### Work task
Among the lines of data below, reproduce only those from the one with "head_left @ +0" through the one with "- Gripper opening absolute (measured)", exactly as they stand, both ends included.

### Collected data
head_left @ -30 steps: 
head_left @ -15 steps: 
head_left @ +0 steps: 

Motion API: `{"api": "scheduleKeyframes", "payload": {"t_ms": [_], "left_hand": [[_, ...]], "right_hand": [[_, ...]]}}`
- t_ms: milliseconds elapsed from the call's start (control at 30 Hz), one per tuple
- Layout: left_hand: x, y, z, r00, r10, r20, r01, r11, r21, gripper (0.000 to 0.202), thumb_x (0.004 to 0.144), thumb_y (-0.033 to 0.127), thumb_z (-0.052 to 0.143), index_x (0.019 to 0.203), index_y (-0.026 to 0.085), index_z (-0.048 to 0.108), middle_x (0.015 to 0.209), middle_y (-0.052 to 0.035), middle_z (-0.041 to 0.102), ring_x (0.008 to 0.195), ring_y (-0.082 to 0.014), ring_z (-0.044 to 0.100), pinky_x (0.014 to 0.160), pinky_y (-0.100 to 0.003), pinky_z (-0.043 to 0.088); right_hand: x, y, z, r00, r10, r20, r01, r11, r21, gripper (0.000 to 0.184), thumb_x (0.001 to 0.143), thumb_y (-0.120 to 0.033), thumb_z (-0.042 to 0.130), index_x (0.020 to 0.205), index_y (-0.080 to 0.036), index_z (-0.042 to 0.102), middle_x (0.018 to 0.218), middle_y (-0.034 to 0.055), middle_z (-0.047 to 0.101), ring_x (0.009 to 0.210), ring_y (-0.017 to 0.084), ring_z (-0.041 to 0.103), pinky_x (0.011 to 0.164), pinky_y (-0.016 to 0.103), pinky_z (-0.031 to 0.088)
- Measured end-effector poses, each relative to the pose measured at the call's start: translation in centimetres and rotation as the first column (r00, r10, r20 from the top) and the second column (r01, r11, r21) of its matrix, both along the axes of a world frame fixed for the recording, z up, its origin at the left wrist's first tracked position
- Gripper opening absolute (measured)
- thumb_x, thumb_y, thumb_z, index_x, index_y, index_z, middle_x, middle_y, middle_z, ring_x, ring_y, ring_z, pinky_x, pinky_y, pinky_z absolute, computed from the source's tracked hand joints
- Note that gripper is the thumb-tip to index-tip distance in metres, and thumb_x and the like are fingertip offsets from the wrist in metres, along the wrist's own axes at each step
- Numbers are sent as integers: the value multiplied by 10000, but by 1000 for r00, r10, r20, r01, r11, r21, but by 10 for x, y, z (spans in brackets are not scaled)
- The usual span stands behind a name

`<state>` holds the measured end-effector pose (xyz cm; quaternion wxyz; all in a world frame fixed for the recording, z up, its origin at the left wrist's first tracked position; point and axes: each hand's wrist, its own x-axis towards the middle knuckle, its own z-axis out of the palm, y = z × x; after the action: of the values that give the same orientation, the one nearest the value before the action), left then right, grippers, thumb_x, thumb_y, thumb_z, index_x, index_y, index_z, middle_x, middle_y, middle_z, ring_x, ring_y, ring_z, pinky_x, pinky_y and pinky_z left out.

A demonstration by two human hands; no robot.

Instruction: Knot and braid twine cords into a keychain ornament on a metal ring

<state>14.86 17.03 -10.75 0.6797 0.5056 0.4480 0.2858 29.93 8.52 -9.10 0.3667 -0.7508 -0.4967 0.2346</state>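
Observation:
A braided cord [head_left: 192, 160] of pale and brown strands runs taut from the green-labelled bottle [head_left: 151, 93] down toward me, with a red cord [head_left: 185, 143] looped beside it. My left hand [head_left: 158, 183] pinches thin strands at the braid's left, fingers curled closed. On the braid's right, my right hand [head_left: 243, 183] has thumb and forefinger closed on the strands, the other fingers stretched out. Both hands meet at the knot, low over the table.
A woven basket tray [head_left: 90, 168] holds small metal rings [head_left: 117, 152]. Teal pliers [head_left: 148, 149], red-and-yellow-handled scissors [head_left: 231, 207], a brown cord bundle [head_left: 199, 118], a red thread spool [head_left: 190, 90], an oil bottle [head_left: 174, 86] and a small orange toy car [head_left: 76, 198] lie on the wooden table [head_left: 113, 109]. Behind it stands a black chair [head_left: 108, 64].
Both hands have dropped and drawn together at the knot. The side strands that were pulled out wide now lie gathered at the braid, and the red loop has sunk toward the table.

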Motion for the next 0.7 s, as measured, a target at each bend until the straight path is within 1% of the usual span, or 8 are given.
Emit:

### Answer section
head_left @ +0 steps: 

Motion API: `{"api": "scheduleKeyframes", "payload": {"t_ms": [_], "left_hand": [[_, ...]], "right_hand": [[_, ...]]}}`
- t_ms: milliseconds elapsed from the call's start (control at 30 Hz), one per tuple
- Layout: left_hand: x, y, z, r00, r10, r20, r01, r11, r21, gripper (0.000 to 0.202), thumb_x (0.004 to 0.144), thumb_y (-0.033 to 0.127), thumb_z (-0.052 to 0.143), index_x (0.019 to 0.203), index_y (-0.026 to 0.085), index_z (-0.048 to 0.108), middle_x (0.015 to 0.209), middle_y (-0.052 to 0.035), middle_z (-0.041 to 0.102), ring_x (0.008 to 0.195), ring_y (-0.082 to 0.014), ring_z (-0.044 to 0.100), pinky_x (0.014 to 0.160), pinky_y (-0.100 to 0.003), pinky_z (-0.043 to 0.088); right_hand: x, y, z, r00, r10, r20, r01, r11, r21, gripper (0.000 to 0.184), thumb_x (0.001 to 0.143), thumb_y (-0.120 to 0.033), thumb_z (-0.042 to 0.130), index_x (0.020 to 0.205), index_y (-0.080 to 0.036), index_z (-0.042 to 0.102), middle_x (0.018 to 0.218), middle_y (-0.034 to 0.055), middle_z (-0.047 to 0.101), ring_x (0.009 to 0.210), ring_y (-0.017 to 0.084), ring_z (-0.041 to 0.103), pinky_x (0.011 to 0.164), pinky_y (-0.016 to 0.103), pinky_z (-0.031 to 0.088)
- Measured end-effector poses, each relative to the pose measured at the call's start: translation in centimetres and rotation as the first column (r00, r10, r20 from the top) and the second column (r01, r11, r21) of its matrix, both along the axes of a world frame fixed for the recording, z up, its origin at the left wrist's first tracked position
- Gripper opening absolute (measured)

The complete answer has been presented.